**WHAT YOU HAVE TO DO:** From the listing below, pull each line that includes "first".

**DATA SEGMENT:**
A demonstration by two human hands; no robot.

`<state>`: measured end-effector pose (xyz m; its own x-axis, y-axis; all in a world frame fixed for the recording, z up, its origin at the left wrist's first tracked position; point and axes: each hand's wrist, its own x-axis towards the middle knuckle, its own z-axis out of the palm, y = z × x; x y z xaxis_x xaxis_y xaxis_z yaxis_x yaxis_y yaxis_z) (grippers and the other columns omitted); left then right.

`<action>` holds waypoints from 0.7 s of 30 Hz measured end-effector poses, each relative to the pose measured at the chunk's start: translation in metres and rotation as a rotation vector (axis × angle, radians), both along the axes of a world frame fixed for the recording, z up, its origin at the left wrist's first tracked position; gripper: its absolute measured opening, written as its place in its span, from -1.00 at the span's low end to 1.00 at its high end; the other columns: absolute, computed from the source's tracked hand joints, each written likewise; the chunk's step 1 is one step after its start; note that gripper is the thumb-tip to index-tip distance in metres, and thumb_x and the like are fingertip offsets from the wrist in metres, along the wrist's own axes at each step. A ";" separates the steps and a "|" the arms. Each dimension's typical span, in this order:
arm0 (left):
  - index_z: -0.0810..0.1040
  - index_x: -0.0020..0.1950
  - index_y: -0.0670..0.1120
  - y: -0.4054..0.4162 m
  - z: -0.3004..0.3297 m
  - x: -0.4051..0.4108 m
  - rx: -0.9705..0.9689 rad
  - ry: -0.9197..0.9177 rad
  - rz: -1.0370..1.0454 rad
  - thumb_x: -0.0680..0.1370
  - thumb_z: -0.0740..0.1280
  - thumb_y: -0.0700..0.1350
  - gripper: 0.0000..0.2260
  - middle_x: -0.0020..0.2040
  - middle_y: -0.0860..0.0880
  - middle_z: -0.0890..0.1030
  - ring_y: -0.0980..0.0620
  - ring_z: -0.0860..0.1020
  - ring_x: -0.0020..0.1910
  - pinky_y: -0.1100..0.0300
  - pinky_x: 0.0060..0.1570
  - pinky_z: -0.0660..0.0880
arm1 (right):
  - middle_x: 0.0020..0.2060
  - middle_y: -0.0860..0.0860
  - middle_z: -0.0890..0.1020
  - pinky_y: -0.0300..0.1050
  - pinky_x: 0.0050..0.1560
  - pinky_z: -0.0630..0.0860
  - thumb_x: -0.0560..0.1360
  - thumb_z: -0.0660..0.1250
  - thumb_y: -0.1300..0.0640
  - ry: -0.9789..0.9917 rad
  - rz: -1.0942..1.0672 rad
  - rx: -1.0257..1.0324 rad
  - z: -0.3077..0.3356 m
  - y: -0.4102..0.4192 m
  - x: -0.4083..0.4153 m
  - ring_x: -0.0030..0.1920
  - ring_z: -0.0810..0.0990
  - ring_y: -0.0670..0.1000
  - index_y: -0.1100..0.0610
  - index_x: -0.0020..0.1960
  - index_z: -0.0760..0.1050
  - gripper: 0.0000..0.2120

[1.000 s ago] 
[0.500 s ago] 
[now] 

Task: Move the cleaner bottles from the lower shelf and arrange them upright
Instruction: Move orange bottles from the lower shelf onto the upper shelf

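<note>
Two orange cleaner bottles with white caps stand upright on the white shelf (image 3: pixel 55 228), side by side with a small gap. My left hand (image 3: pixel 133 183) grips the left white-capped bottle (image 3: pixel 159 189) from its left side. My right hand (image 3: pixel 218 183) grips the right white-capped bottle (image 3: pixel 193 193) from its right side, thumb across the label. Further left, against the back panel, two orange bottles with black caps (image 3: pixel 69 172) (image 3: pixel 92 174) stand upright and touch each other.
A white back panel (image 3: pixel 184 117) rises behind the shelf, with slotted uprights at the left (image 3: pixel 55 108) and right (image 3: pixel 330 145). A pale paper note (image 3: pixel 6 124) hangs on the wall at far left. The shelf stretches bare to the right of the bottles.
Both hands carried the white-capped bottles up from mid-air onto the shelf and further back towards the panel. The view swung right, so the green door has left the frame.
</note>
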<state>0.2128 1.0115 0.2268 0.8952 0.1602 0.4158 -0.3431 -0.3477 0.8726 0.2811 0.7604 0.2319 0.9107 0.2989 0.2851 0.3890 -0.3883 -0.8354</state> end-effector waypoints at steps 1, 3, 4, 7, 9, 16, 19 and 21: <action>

**SOLVED PROBLEM:**
`<state>`: measured end-effector pose (xyz m; its own x-axis, y-axis; all in a world frame fixed for the recording, z up, its origin at the left wrist's first tracked position; point and axes: each hand's wrist, its own x-axis towards the middle knuckle, its own z-axis out of the palm, y = z × x; x y z xaxis_x xaxis_y xaxis_z yaxis_x yaxis_y yaxis_z) (grippers and the other columns omitted); left then right.
`<action>` holds waypoints from 0.7 s of 30 Hz measured end-effector poses, each relative to the pose measured at the chunk's start: translation in metres and rotation as a rotation vector (axis × angle, radians), both along the axes of a world frame fixed for the recording, z up, its origin at the left wrist's first tracked position; gripper: its absolute measured opening, written as its place in its span, from -1.00 at the span's low end to 1.00 at its high end; the other columns: absolute, computed from the source's tracked hand joints, each written likewise; the chunk's step 1 is one step after its start; note that gripper is the thumb-tip to index-tip distance in metres, and thumb_x and the like are fingertip offsets from the wrist in metres, along the wrist's own axes at each step. A ";" separates the steps and a "|" the arms. Each dimension's typical span, in this order:

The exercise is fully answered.